What needs to be done
Every entry should be returned exactly. Omit none of them.
-------------------------
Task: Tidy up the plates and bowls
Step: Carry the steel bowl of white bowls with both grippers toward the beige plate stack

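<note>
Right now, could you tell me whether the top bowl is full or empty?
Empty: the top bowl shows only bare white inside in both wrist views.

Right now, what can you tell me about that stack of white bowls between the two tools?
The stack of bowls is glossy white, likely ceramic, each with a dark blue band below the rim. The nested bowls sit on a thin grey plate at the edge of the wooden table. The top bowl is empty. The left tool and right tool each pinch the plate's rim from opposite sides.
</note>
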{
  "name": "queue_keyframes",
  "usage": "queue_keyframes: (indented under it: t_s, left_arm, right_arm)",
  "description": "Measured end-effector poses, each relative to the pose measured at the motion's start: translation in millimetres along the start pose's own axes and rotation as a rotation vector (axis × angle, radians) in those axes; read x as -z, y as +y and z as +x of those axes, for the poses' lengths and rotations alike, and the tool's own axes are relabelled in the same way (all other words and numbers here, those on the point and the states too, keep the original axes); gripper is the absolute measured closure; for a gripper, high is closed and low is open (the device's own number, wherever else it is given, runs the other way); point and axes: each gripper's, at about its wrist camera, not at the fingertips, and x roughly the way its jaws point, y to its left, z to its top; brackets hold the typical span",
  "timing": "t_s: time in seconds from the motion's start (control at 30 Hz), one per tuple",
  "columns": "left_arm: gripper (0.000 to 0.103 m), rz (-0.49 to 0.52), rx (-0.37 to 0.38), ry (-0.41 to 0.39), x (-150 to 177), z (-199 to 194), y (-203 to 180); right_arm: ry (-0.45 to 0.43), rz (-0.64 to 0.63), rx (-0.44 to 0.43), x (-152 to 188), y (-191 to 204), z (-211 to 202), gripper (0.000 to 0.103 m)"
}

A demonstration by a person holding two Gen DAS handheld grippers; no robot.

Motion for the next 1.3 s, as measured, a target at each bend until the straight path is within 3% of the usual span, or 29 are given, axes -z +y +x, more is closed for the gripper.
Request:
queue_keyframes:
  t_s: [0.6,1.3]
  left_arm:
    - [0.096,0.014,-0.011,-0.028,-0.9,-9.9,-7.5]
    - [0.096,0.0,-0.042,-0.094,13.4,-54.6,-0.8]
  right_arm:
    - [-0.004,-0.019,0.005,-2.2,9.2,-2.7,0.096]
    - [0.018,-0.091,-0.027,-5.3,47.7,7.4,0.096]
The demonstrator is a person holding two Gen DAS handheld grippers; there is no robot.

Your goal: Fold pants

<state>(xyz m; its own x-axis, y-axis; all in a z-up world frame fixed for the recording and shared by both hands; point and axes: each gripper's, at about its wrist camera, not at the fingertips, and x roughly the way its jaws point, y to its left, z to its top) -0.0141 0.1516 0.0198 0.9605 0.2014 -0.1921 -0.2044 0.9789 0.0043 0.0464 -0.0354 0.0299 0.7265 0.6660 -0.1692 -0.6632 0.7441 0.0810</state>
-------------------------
Response area
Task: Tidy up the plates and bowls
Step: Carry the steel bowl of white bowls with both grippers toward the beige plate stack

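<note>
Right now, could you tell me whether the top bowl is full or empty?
Empty: the top bowl shows only bare white inside in both wrist views.

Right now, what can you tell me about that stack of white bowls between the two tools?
The stack of bowls is glossy white, likely ceramic, each with a dark blue band below the rim. The nested bowls sit on a thin grey plate at the edge of the wooden table. The top bowl is empty. The left tool and right tool each pinch the plate's rim from opposite sides.
</note>
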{
  "name": "queue_keyframes",
  "usage": "queue_keyframes: (indented under it: t_s, left_arm, right_arm)",
  "description": "Measured end-effector poses, each relative to the pose measured at the motion's start: translation in millimetres along the start pose's own axes and rotation as a rotation vector (axis × angle, radians) in those axes; read x as -z, y as +y and z as +x of those axes, for the poses' lengths and rotations alike, and the tool's own axes are relabelled in the same way (all other words and numbers here, those on the point and the states too, keep the original axes); gripper is the absolute measured closure; for a gripper, high is closed and low is open (the device's own number, wherever else it is given, runs the other way); point and axes: each gripper's, at about its wrist camera, not at the fingertips, and x roughly the way its jaws point, y to its left, z to its top; brackets hold the typical span",
  "timing": "t_s: time in seconds from the motion's start (control at 30 Hz), one per tuple",
  "columns": "left_arm: gripper (0.000 to 0.103 m), rz (-0.49 to 0.52), rx (-0.37 to 0.38), ry (-0.41 to 0.39), x (-150 to 177), z (-199 to 194), y (-203 to 180); right_arm: ry (-0.45 to 0.43), rz (-0.64 to 0.63), rx (-0.44 to 0.43), x (-152 to 188), y (-191 to 204), z (-211 to 202), gripper (0.000 to 0.103 m)"
}

A demonstration by a person holding two Gen DAS handheld grippers; no robot.

Motion for the next 1.3 s, as measured, a target at each bend until the straight path is within 3% of the usual span, or 29 are given, axes -z +y +x, more is closed for the gripper.
Request:
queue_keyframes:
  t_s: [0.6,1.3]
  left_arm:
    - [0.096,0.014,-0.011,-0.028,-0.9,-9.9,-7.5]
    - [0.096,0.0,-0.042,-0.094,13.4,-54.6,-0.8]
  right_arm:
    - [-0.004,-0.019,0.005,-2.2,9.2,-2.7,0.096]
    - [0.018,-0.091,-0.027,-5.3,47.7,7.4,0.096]
The demonstrator is a person holding two Gen DAS handheld grippers; there is no robot.

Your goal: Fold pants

<state>(xyz m; its own x-axis, y-axis; all in a z-up world frame fixed for the recording and shared by both hands; point and axes: each gripper's, at about its wrist camera, not at the fingertips, and x roughly the way its jaws point, y to its left, z to its top) -0.0141 0.1516 0.0198 0.9605 0.2014 -0.1921 -0.2044 0.9789 0.0043 0.0464 -0.0354 0.0299 0.7265 0.6660 -0.1692 -0.6632 0.7441 0.0810</state>

The answer requires no additions.